___ Records for this task ___
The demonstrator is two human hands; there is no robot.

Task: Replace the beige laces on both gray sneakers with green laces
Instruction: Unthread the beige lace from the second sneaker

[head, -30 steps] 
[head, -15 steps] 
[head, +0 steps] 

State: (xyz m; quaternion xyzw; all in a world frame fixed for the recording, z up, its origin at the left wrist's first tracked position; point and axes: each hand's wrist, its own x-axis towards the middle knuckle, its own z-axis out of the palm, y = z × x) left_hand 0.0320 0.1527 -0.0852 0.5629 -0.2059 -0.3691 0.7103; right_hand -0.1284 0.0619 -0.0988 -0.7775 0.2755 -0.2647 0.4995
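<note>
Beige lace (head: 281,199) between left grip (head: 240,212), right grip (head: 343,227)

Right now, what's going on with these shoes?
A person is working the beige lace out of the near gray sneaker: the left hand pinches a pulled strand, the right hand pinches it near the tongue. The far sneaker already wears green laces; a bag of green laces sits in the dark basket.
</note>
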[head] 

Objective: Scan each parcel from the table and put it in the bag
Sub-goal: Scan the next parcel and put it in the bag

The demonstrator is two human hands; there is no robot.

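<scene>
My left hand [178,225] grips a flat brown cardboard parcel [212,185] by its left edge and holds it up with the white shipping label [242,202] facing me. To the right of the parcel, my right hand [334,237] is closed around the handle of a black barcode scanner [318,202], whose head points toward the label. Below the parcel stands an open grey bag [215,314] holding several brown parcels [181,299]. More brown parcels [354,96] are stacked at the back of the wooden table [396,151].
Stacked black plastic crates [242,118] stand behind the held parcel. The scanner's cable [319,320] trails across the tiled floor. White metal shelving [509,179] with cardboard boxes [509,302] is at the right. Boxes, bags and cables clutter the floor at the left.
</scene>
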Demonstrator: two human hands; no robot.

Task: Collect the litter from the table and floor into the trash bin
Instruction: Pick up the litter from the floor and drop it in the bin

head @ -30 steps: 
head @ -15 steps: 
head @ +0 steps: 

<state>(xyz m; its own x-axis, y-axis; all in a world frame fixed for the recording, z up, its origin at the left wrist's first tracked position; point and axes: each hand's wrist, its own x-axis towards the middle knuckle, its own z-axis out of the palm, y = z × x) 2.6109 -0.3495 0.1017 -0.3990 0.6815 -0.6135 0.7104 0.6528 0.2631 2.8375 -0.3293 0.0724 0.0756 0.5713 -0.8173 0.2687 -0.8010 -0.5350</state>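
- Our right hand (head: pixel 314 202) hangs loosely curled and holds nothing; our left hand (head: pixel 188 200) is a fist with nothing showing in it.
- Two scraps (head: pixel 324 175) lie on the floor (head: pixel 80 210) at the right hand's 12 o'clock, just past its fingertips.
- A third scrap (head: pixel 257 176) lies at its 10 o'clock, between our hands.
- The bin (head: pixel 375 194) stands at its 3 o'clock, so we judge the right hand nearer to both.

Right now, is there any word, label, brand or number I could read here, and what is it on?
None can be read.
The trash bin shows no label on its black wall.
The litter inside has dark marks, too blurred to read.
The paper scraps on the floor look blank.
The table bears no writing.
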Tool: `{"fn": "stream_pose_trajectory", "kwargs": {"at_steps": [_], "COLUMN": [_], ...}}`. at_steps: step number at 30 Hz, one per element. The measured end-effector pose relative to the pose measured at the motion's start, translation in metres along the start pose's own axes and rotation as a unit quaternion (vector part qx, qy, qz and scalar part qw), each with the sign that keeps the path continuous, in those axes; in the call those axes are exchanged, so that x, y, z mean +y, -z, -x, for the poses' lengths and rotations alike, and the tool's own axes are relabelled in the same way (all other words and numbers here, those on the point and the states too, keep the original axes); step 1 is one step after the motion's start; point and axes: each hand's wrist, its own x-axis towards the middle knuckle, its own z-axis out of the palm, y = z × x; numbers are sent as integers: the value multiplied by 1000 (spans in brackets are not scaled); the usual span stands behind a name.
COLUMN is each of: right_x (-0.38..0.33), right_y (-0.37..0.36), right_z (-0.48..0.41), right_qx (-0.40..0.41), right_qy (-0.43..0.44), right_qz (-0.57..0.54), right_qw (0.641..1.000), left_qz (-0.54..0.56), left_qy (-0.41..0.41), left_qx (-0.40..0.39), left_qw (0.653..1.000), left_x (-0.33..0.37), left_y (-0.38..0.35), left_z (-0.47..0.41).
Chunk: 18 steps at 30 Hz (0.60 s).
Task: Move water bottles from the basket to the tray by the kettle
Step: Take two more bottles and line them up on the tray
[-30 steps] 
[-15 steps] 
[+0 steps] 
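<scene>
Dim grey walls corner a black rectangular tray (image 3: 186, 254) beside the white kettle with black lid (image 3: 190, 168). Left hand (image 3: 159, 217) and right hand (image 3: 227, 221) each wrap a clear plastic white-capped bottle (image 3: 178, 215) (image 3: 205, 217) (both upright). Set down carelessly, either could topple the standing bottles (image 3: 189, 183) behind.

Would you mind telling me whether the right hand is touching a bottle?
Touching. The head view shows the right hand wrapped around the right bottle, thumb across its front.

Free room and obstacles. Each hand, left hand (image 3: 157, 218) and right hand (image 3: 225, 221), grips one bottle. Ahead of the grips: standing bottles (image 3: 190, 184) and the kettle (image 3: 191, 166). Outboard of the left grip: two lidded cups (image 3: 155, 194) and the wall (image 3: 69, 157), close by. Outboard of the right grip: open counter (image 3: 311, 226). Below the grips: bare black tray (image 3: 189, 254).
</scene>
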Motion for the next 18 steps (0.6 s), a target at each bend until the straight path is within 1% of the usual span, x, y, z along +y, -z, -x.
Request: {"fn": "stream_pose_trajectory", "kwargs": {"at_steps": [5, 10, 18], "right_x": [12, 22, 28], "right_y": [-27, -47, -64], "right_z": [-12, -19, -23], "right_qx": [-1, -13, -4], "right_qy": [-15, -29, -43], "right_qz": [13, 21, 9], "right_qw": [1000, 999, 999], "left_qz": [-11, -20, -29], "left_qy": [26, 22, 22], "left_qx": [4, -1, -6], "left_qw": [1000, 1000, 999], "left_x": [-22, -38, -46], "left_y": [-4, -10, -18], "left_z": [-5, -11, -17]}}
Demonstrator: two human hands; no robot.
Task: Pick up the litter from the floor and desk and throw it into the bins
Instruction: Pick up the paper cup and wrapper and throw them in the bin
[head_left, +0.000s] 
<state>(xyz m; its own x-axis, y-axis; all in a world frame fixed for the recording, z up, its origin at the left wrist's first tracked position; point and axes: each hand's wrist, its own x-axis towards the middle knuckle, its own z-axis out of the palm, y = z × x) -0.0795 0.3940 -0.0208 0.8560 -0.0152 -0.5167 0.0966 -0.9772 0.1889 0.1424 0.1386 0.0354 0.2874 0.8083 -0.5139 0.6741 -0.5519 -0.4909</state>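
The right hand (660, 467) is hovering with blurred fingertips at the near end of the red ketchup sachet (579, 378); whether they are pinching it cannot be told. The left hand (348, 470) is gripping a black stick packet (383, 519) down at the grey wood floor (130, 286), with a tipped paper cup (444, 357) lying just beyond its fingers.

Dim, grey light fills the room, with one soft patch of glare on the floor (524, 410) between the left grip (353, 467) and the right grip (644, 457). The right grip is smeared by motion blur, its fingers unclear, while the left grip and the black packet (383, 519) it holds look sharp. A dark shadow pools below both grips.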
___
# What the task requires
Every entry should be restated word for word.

# Answer
The demonstrator is two human hands; there is no robot.

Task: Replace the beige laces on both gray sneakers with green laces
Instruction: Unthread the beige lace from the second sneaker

[head, -30 steps] 
[head, -15 steps] 
[head, +0 steps] 

State: (xyz m; quaternion xyzw; all in a world frame fixed for the recording, z up, its origin at the left wrist's first tracked position; point and axes: each hand's wrist, its own x-axis towards the middle knuckle, its own z-axis out of the palm, y = z × x) left_hand 0.0320 0.1527 -0.0852 0.5629 -0.2059 -0.3691 0.7103; right_hand -0.1284 0.0619 -0.0988 -0.7775 0.2755 -0.2647 0.4995
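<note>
Beige lace (head: 281,199) between left grip (head: 240,212), right grip (head: 343,227)

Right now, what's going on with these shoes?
A person is working the beige lace out of the near gray sneaker: the left hand pinches a pulled strand, the right hand pinches it near the tongue. The far sneaker already wears green laces; a bag of green laces sits in the dark basket.
</note>
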[head] 

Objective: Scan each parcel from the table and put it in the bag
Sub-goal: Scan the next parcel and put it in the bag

The demonstrator is two human hands; there is no robot.

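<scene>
My left hand [178,225] grips a flat brown cardboard parcel [212,185] by its left edge and holds it up with the white shipping label [242,202] facing me. To the right of the parcel, my right hand [334,237] is closed around the handle of a black barcode scanner [318,202], whose head points toward the label. Below the parcel stands an open grey bag [215,314] holding several brown parcels [181,299]. More brown parcels [354,96] are stacked at the back of the wooden table [396,151].
Stacked black plastic crates [242,118] stand behind the held parcel. The scanner's cable [319,320] trails across the tiled floor. White metal shelving [509,179] with cardboard boxes [509,302] is at the right. Boxes, bags and cables clutter the floor at the left.
</scene>
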Demonstrator: two human hands; no robot.

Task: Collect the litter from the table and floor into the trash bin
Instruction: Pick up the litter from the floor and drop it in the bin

head @ -30 steps: 
head @ -15 steps: 
head @ +0 steps: 

<state>(xyz m; its own x-axis, y-axis; all in a world frame fixed for the recording, z up, its origin at the left wrist's first tracked position; point and axes: each hand's wrist, its own x-axis towards the middle knuckle, its own z-axis out of the palm, y = z × x) 2.6109 -0.3495 0.1017 -0.3990 0.6815 -0.6135 0.7104 0.6528 0.2631 2.8375 -0.3293 0.0724 0.0756 0.5713 -0.8173 0.2687 -0.8010 -0.5350</state>
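- Our right hand (head: pixel 314 202) hangs loosely curled and holds nothing; our left hand (head: pixel 188 200) is a fist with nothing showing in it.
- Two scraps (head: pixel 324 175) lie on the floor (head: pixel 80 210) at the right hand's 12 o'clock, just past its fingertips.
- A third scrap (head: pixel 257 176) lies at its 10 o'clock, between our hands.
- The bin (head: pixel 375 194) stands at its 3 o'clock, so we judge the right hand nearer to both.

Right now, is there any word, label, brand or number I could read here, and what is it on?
None can be read.
The trash bin shows no label on its black wall.
The litter inside has dark marks, too blurred to read.
The paper scraps on the floor look blank.
The table bears no writing.
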Tool: `{"fn": "stream_pose_trajectory", "kwargs": {"at_steps": [_], "COLUMN": [_], ...}}`. at_steps: step number at 30 Hz, one per element. The measured end-effector pose relative to the pose measured at the motion's start, translation in metres along the start pose's own axes and rotation as a unit quaternion (vector part qx, qy, qz and scalar part qw), each with the sign that keeps the path continuous, in those axes; in the call those axes are exchanged, so that x, y, z mean +y, -z, -x, for the poses' lengths and rotations alike, and the tool's own axes are relabelled in the same way (all other words and numbers here, those on the point and the states too, keep the original axes); step 1 is one step after the motion's start; point and axes: each hand's wrist, its own x-axis towards the middle knuckle, its own z-axis out of the palm, y = z × x; numbers are sent as integers: the value multiplied by 1000 (spans in brackets are not scaled); the usual span stands behind a name.
COLUMN is each of: right_x (-0.38..0.33), right_y (-0.37..0.36), right_z (-0.48..0.41), right_qx (-0.40..0.41), right_qy (-0.43..0.44), right_qz (-0.57..0.54), right_qw (0.641..1.000), left_qz (-0.54..0.56), left_qy (-0.41..0.41), left_qx (-0.40..0.39), left_qw (0.653..1.000), left_x (-0.33..0.37), left_y (-0.38..0.35), left_z (-0.47..0.41).
Chunk: 18 steps at 30 Hz (0.60 s).
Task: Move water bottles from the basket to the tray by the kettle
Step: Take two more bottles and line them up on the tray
[-30 steps] 
[-15 steps] 
[+0 steps] 
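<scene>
Dim grey walls corner a black rectangular tray (image 3: 186, 254) beside the white kettle with black lid (image 3: 190, 168). Left hand (image 3: 159, 217) and right hand (image 3: 227, 221) each wrap a clear plastic white-capped bottle (image 3: 178, 215) (image 3: 205, 217) (both upright). Set down carelessly, either could topple the standing bottles (image 3: 189, 183) behind.

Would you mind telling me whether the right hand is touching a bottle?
Touching. The head view shows the right hand wrapped around the right bottle, thumb across its front.

Free room and obstacles. Each hand, left hand (image 3: 157, 218) and right hand (image 3: 225, 221), grips one bottle. Ahead of the grips: standing bottles (image 3: 190, 184) and the kettle (image 3: 191, 166). Outboard of the left grip: two lidded cups (image 3: 155, 194) and the wall (image 3: 69, 157), close by. Outboard of the right grip: open counter (image 3: 311, 226). Below the grips: bare black tray (image 3: 189, 254).
</scene>
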Motion for the next 18 steps (0.6 s), a target at each bend until the straight path is within 1% of the usual span, x, y, z along +y, -z, -x.
Request: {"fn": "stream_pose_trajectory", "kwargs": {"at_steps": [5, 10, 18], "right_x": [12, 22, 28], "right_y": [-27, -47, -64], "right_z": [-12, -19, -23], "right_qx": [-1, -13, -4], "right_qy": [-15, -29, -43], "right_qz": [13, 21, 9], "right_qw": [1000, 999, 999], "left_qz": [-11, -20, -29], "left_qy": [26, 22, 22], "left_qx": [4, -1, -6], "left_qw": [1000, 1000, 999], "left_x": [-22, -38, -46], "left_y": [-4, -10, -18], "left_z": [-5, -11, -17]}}
Demonstrator: two human hands; no robot.
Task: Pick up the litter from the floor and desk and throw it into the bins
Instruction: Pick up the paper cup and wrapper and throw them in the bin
[head_left, +0.000s] 
<state>(xyz m; its own x-axis, y-axis; all in a world frame fixed for the recording, z up, its origin at the left wrist's first tracked position; point and axes: each hand's wrist, its own x-axis towards the middle knuckle, its own z-axis out of the palm, y = z × x) -0.0795 0.3940 -0.0208 0.8560 -0.0152 -0.5167 0.0966 -0.9772 0.1889 0.1424 0.1386 0.0354 0.2874 0.8083 -0.5139 0.6741 -0.5519 -0.4909</state>
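The right hand (660, 467) is hovering with blurred fingertips at the near end of the red ketchup sachet (579, 378); whether they are pinching it cannot be told. The left hand (348, 470) is gripping a black stick packet (383, 519) down at the grey wood floor (130, 286), with a tipped paper cup (444, 357) lying just beyond its fingers.

Dim, grey light fills the room, with one soft patch of glare on the floor (524, 410) between the left grip (353, 467) and the right grip (644, 457). The right grip is smeared by motion blur, its fingers unclear, while the left grip and the black packet (383, 519) it holds look sharp. A dark shadow pools below both grips.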

The full answer has now been given.